Ed è in questo spirito che l’amministratore delegato di TikTok, Shou Zi Chew, parteciperà alla cerimonia di insediamento di lunedì. Cerimonia che – altra novità – sarà spostata all’interno di Capitol Hill a causa del freddo record previsto a Washington.
Trump non potrà così avere la folla oceanica che ha desiderato da quando, all’insediamento del gennaio 2017, la presenza di sostenitori non aveva generato il colpo d’occhio atteso, e i media hanno marciato sulle immagini del pubblico a macchia di leopardo.
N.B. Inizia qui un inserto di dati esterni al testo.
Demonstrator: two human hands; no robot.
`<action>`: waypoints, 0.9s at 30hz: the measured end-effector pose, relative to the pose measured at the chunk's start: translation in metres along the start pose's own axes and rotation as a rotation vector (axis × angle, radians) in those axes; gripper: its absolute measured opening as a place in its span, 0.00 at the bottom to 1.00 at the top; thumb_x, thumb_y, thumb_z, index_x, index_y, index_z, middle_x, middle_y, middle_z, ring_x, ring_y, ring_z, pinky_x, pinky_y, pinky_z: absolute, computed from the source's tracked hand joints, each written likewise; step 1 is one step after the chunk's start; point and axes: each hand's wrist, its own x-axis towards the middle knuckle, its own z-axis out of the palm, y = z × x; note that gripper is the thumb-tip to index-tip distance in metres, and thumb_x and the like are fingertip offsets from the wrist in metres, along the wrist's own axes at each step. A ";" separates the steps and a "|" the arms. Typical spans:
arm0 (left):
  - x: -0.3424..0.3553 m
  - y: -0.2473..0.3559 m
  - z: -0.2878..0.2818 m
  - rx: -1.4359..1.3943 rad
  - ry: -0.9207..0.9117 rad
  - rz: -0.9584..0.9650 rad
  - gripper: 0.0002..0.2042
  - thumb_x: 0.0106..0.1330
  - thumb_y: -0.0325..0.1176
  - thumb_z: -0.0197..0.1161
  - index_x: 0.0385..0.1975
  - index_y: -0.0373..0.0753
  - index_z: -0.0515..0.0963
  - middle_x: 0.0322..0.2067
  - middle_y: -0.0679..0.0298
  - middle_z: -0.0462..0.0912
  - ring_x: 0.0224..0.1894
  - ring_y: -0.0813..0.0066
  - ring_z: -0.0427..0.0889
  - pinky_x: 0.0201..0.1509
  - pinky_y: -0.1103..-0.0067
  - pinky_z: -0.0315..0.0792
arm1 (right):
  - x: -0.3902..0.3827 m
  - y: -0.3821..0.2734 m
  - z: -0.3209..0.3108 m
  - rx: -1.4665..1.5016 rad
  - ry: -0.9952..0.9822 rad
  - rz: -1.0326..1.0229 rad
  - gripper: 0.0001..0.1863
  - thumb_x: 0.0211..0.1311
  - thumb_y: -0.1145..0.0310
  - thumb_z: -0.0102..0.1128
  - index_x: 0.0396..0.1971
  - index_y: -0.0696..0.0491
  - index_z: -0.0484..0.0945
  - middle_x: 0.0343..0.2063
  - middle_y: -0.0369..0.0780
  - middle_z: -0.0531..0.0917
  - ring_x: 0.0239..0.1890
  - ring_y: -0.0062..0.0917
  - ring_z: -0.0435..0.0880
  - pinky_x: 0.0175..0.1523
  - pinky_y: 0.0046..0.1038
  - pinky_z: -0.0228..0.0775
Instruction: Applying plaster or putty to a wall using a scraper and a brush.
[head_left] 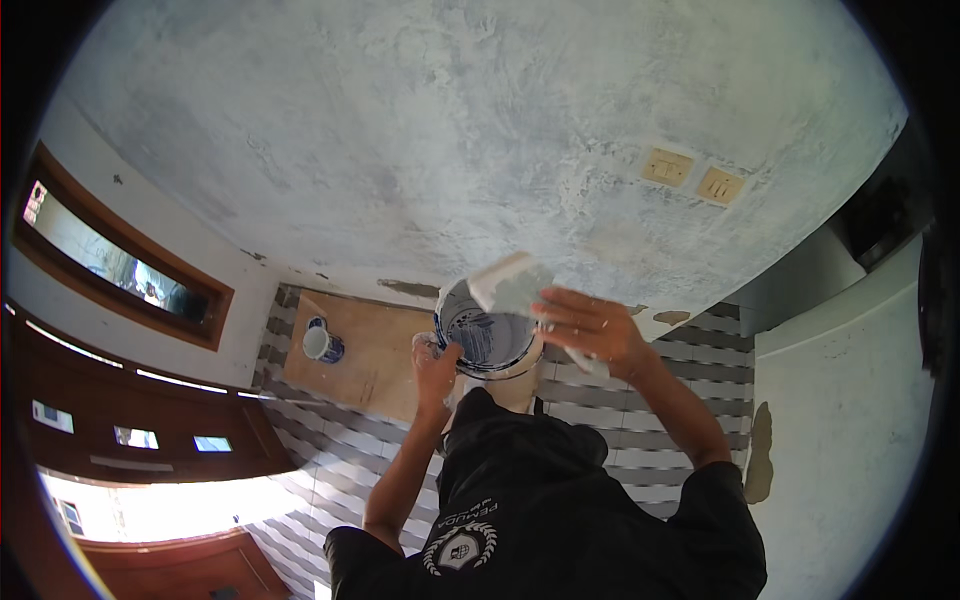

È in quell’occasione che Kellyanne Conway ha coniato l’espressione «fatti alternativi».
Gli ostacoli messi da Biden
In tutto ciò, Biden non ha alcuna intenzione di andarsene senza lasciare qualche ostacolo per il successore.
Negli ultimi giorni ha firmato una serie di ordini esecutivi su temi fondamentali – dall’ambiente alla giustizia – che sembrano concepiti apposta per mettere i bastoni fra le ruote a chi viene dopo.
Ha commutato la pena per 2.500 detenuti condannati per reati di droga, provvedimento in contrasto con lo spirito law and order dell’amministrazione repubblicana, e prima ha messo un bando a nuove trivellazioni offshore, ha messo sotto protezione ambientale una vasta area della California, ha tolto Cuba dalla lista degli stati sponsor del terrorismo, ha protetto i migranti dalle minacce di rimpatrio, ha evitato la pena capitale ai condannati, ha dato altre armi all’Ucraina, ha cancellato i debiti universitari per 150mila studenti, e molto altro.
Trump potrà naturalmente firmare provvedimenti di senso contrario, ma anche per smantellare ci vogliono tempo, energie, volontà politica e capacità di gestione delle dispute legali che inevitabilmente si generano. Ma sono aspetti forse inevitabili nella più tesa delle transizioni del potere alla Casa Bianca.